ACESSO A ARMAS

Como proteger nossas crianças nas escolas? – Por Emir Sader

Quando a cultura do armamento se estende pela sociedade, se torna muito difícil contê-la

Sociedade dos EUA permite acesso às armas como direito individual inalienável.Créditos: Agência Brasil/Arquivo
Escrito en OPINIÃO el

O recente grande massacre numa escola dos Estados Unidos parece que colocaria a aprovação de alguma lei que dificulte o acesso a armas no pais. Dois efeitos imediatos: um, a aprovação de uma lei que dificulta, em parte, a compra de armas, pela necessidade de apresentação de documento sobre o comprador das armas. Um processo difícil de ser colocado em pratica, ainda mais porque a compra de armas nos Estados Unidos é realizada por vários milhares de pessoas, diariamente.

Por outro lado, foi aprovada pelo Supremo Tribunal do Judiciário a licença para que os estados autorizem o porte de armas em público por todas as pessoas. Uma decisão que favorece abertamente a compra e o uso de armas, intensificando os enfrentamentos armados.

Donald Trump colocou a questão, do ponto de vista dos favoráveis à disseminação de armamentos na sociedade. Ele coloca a questão da necessidade de proteger as crianças nas escolas. Vai na direção das preocupações de milhões de famílias norte-americanas, diante da possibilidade de que seus filhos sejam vítimas de atiradores, como aquele que matou mais de 20 crianças na escola do Texas.

Trump responde, dizendo que haveria que armar mais as pessoas nas escolas, ao invés de trabalhar para desarmar as pessoas. Se a professora daquela escola estivesse armada, poderia ter impedido que o invasor matasse tantas crianças. Da mesma forma, os funcionários da escola poderiam ter impedido a invasão da escola.

Uma solução paradoxal, mas que pode aparecer como razoável, numa sociedade que permite o acesso às armas como um direito individual inalienável. Uma sociedade que dissemina a cultura do armamento e da violência.

Diante do armamento do atacante, nada melhor do que o armamento dos que podem defender as escolas e as crianças. Uma posição que pode ter mais adeptos na sociedade norte-americana, do que a que propõem a limitação do acesso à compra de armas.

Numa sociedade em que parte do acesso às armas é dado pela fabricação das armas nas casas das pessoas, que compram as peças nas lojas.
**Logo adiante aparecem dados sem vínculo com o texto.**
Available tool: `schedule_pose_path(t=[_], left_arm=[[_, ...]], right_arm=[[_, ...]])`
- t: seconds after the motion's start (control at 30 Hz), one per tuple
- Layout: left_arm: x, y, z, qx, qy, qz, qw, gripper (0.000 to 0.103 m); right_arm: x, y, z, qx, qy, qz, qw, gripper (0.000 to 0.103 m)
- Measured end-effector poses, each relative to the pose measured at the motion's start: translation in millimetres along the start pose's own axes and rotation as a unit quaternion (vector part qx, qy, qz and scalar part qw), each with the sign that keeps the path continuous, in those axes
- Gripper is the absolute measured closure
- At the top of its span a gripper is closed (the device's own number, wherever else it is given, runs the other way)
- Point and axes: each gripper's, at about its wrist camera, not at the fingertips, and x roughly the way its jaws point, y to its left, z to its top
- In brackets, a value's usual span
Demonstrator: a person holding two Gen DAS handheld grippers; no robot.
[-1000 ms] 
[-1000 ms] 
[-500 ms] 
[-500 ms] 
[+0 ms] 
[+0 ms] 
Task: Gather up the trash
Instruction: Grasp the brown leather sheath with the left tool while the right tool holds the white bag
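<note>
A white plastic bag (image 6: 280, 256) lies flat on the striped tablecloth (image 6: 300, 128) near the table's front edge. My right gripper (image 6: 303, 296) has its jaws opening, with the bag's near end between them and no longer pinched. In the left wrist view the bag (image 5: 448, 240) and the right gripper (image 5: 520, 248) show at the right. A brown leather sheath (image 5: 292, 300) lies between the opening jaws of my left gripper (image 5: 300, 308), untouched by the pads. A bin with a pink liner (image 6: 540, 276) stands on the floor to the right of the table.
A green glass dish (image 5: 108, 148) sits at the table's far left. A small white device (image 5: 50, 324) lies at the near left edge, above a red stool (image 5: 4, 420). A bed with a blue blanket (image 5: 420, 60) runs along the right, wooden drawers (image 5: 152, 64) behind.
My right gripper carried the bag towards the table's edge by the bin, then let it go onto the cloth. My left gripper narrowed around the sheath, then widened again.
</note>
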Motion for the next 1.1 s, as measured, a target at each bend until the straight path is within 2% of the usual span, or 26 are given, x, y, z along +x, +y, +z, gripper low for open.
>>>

São armas que não entram nas estatísticas, mas que aumentam o armamento das pessoas.

Numa sociedade em que há mais armas nas mãos das pessoas do que a população, isto é, a media é de mais de uma arma por pessoa.

Os armamentistas se valem dos casos em que os portadores de arma conseguem se defender diante dos que os atacam. São casos minoritários, porque em geral os assaltantes tomam as armas e os atacam com elas.

Mas o principal é como romper com essa lógica armamentista, em que a melhor forma de se defender das armas é ter mais armas, é se armar preventivamente?

Quando a cultura do armamento se estende pela sociedade, se torna muito difícil contê-la. A força das milícias nas periferias das grandes cidades é a de que elas surgem para supostamente defender a população contra a polícia e os narcotraficantes.

É a grande dificuldade de construir uma política democrática de segurança pública. Uma política que seja pacífica, que não se assente na violência. Aqui também a luta principal se dá ao nível dos valores, da disputa cultural. Só uma disseminação generalizada da ideia da paz, da convivência nas diferenças, assim como impedir a impunidade no uso da violência pelas polícias, trará resultados

Porque não se trata somente de proteger nossas crianças nas escolas, mas nas ruas e nas próprias casas, diante das balas perdidas. E isso, somente com uma campanha generalizada pela paz, contra a violência, de limitação e proibição do uso de armas será possível.

*Esse texto não reflete necessariamente a opinião da Fórum.